> _Problem to work on_
Reproduce, without alteration, every line of the data; exclude the images.

> _The data_
● ● ● ● ● ● ●

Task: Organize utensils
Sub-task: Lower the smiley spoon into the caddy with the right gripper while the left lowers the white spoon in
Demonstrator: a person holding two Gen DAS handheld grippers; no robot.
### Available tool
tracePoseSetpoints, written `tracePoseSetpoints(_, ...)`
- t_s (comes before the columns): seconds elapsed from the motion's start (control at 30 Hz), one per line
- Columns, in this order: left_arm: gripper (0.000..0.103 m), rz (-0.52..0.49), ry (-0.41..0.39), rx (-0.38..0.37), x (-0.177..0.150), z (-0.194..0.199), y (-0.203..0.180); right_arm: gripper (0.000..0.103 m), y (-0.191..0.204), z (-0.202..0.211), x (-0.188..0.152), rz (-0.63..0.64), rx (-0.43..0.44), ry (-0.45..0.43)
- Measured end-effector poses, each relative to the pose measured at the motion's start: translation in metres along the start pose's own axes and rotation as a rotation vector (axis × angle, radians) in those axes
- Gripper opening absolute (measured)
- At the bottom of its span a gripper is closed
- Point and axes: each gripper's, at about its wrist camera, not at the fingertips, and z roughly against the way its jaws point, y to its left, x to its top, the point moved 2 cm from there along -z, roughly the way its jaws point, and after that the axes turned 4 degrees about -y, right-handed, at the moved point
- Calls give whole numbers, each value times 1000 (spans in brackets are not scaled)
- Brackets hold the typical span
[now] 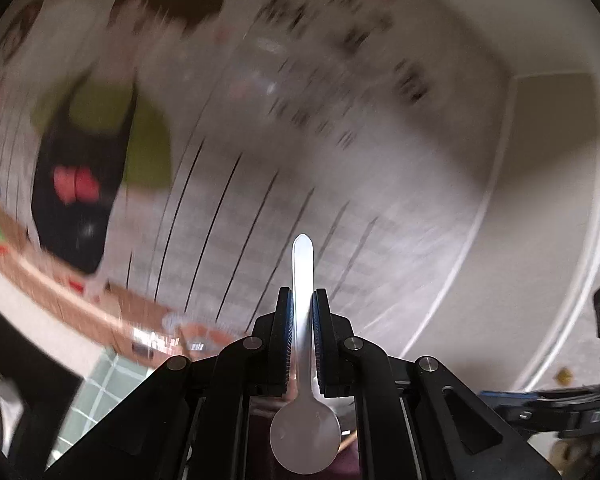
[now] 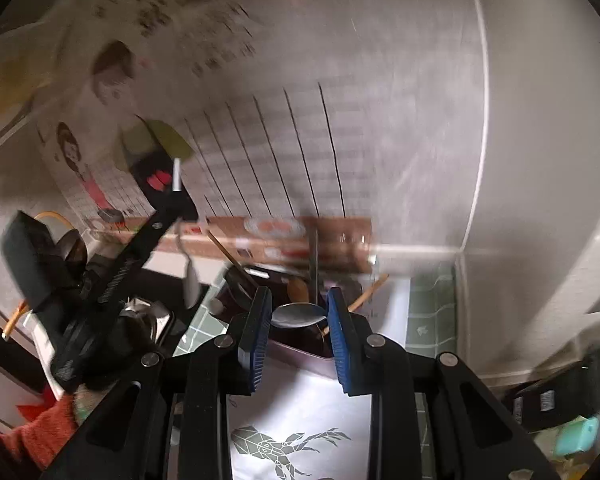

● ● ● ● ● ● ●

> _Solution to this problem_
Task: Organize utensils
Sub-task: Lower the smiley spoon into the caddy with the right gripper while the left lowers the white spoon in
Demonstrator: a person holding two Gen DAS handheld grippers; no robot.
### Available tool
tracePoseSetpoints, written `tracePoseSetpoints(_, ...)`
- t_s (comes before the columns): seconds elapsed from the motion's start (control at 30 Hz), one per line
- Columns, in this order: left_arm: gripper (0.000..0.103 m), rz (-0.52..0.49), ry (-0.41..0.39), rx (-0.38..0.37), x (-0.177..0.150), z (-0.194..0.199), y (-0.203..0.180); right_arm: gripper (0.000..0.103 m), y (-0.191..0.204), z (-0.202..0.211), x (-0.188..0.152), rz (-0.63..0.64), rx (-0.43..0.44), ry (-0.45..0.43)
- Measured end-effector poses, each relative to the pose measured at the motion's start: translation in metres along the start pose's own axes and rotation as a rotation vector (axis × angle, radians) in those axes
- Gripper opening absolute (measured)
- At the bottom of its span a gripper is closed
- Point and axes: each gripper's, at about its wrist camera, not at the fingertips, and z roughly against the way its jaws point, y to its left, x to its top, the point moved 2 cm from there along -z, roughly the way its jaws point, and after that the axes turned 4 degrees about -y, right-handed, at the moved point
- Calls give whole numbers, each value times 1000 (spans in brackets are not scaled)
- Brackets hold the typical span
[now] 
[now] 

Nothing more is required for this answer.